- **Action item**: An exact copy is needed of the lines in the entries below from the line with "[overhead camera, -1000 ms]" up to and including the line with "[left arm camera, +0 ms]", and of nothing else. Leave the pictures out.

- **Task data**:
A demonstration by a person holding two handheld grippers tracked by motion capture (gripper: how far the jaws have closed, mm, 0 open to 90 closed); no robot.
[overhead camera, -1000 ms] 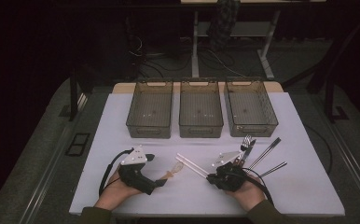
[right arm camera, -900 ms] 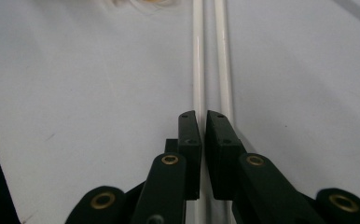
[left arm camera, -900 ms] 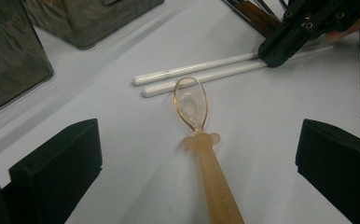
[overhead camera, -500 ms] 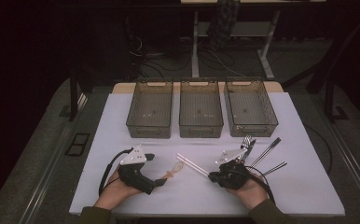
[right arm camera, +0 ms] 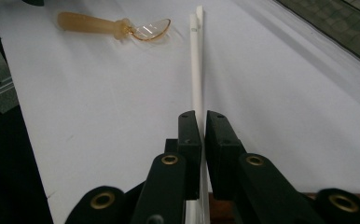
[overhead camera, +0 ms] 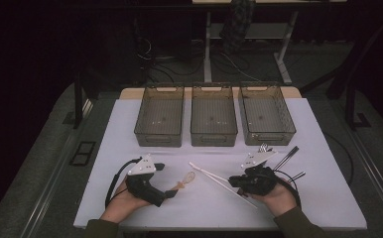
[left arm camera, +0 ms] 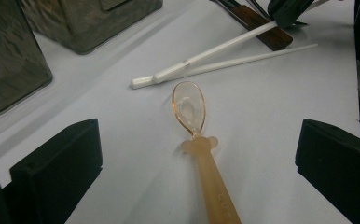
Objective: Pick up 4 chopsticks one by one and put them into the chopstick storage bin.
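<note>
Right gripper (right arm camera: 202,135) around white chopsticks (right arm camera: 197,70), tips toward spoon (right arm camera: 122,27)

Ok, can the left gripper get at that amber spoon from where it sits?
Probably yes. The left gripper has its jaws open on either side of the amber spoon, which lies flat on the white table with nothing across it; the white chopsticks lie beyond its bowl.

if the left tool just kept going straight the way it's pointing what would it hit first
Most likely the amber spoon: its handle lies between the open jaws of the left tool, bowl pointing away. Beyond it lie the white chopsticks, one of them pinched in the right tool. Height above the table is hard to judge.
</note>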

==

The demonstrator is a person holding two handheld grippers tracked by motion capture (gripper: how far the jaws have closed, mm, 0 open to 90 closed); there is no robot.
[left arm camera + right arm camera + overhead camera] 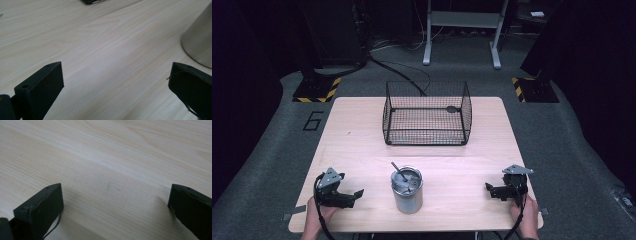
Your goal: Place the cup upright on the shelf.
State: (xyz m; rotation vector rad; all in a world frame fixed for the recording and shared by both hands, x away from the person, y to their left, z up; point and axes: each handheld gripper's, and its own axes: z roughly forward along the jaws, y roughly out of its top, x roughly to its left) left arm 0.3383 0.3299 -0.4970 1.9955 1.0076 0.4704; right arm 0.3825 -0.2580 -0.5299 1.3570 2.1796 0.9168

- **Result of the exercise**:
[overhead camera, -1000 ms] 
[right arm camera, -900 ms] 
[left arm camera, -900 ms] 
[overhead camera, -500 ms] 
[right arm camera, +0 ms] 
[overhead camera, +0 ms] 
[left arm camera, +0 ms] 

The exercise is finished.